AIM OF THE TASK
The listing is to be printed word for word, pictures omitted.

—————

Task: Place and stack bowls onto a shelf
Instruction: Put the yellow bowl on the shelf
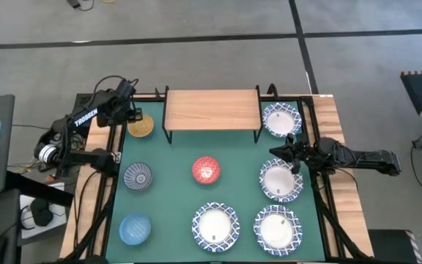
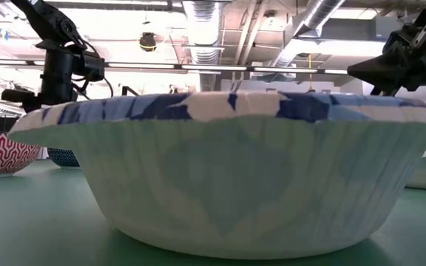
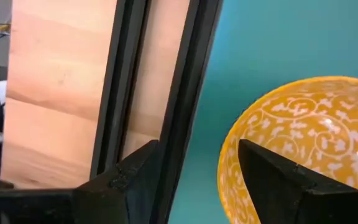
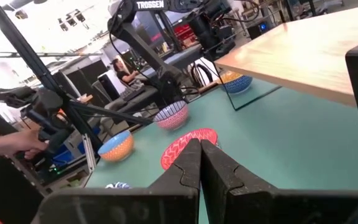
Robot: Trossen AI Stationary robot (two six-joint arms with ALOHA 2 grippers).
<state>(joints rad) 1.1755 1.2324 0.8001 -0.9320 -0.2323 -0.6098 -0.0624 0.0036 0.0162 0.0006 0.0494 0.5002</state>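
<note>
The light-wood shelf stands on its black legs at the far middle of the green mat and also shows in the right wrist view. The yellow bowl sits on the mat by the shelf's left end. My left gripper is open above it, and its fingers stand on either side of the bowl's rim. My right gripper is shut and empty above the mat, between two white scalloped bowls. The red bowl sits mid-mat. My left gripper comes at the yellow bowl from above, slanting. One finger is over the bowl's inside and the other is outside the rim. I cannot tell whether either finger touches the bowl.
The grey-blue patterned bowl and the light blue bowl sit at the mat's left. Two more white bowls sit near the front edge; one fills the low view. People show beyond the table.
</note>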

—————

SOLUTION TO THE EXERCISE
Task: Place and stack bowls onto a shelf
Instruction: Put the yellow bowl on the shelf
Robot: Trossen AI Stationary robot (two six-joint arms with ALOHA 2 grippers).
<state>(joints rad) 1.1755 1.2324 0.8001 -0.9320 -0.2323 -0.6098 -0.0624 0.0036 0.0162 0.0006 0.0494 0.5002</state>
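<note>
The light-wood shelf stands on its black legs at the far middle of the green mat and also shows in the right wrist view. The yellow bowl sits on the mat by the shelf's left end. My left gripper is open above it, and its fingers stand on either side of the bowl's rim. My right gripper is shut and empty above the mat, between two white scalloped bowls. The red bowl sits mid-mat. My left gripper comes at the yellow bowl from above, slanting. One finger is over the bowl's inside and the other is outside the rim. I cannot tell whether either finger touches the bowl.
The grey-blue patterned bowl and the light blue bowl sit at the mat's left. Two more white bowls sit near the front edge; one fills the low view. People show beyond the table.
</note>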

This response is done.